* [PROBLEM]: Each line of the material below with the word "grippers" is to be reported.

* [DATA PROVIDED]:
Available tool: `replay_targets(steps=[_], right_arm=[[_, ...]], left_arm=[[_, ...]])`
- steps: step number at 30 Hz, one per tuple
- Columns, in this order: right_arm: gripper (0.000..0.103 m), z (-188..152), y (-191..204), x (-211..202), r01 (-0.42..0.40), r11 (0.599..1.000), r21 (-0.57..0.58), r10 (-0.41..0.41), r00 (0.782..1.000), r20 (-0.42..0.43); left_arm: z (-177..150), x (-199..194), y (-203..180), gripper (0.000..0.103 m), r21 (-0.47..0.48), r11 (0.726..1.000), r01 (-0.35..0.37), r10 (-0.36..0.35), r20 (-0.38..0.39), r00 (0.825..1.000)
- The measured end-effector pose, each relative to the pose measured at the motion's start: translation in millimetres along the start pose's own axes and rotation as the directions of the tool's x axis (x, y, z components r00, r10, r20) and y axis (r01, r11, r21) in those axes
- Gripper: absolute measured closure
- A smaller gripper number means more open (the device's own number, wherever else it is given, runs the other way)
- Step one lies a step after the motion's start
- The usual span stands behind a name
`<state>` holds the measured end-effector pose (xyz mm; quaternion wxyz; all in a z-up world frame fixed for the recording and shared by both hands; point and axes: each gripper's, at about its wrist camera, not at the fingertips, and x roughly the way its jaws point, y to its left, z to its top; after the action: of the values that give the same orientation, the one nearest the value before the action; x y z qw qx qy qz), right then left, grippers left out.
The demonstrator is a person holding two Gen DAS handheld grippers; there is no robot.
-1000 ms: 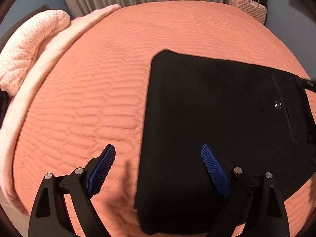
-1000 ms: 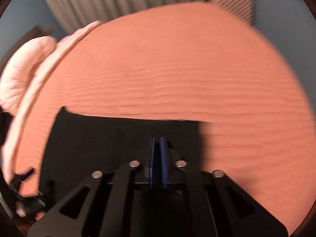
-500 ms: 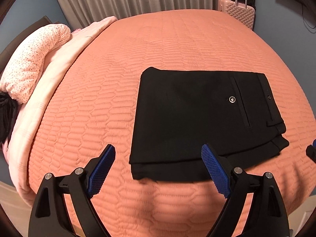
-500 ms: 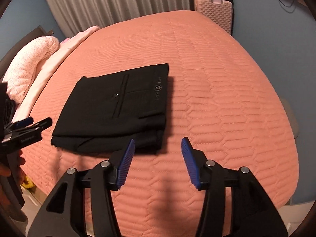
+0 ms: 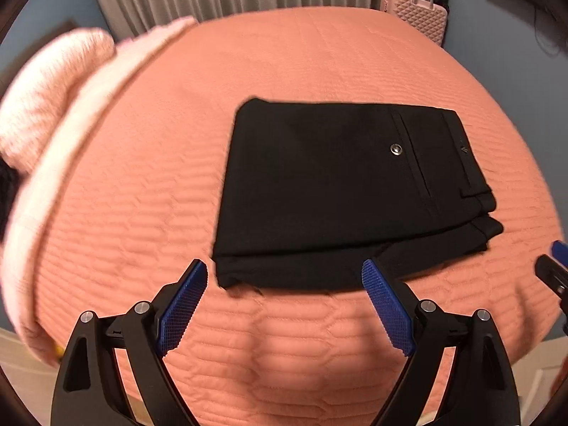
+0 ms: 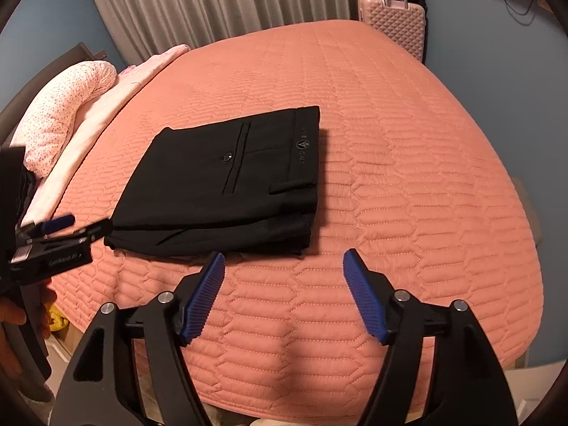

* [OUTPUT BELOW]:
`<state>` holds the measured end-effector pose (xyz mm; quaternion wxyz; all in a z-up world frame fixed for the recording and shared by both hands; point and axes: each gripper's, at about its wrist camera, not at the fingertips, and x roughly the way its jaws point, y to its left, z to its top; after the action: of the values that give the same orientation, the one nearest the value before the action; x y z qw qx qy qz), right then left, grippers left out.
The demonstrator is a person holding two Gen DAS handheld grippers; there is no robot.

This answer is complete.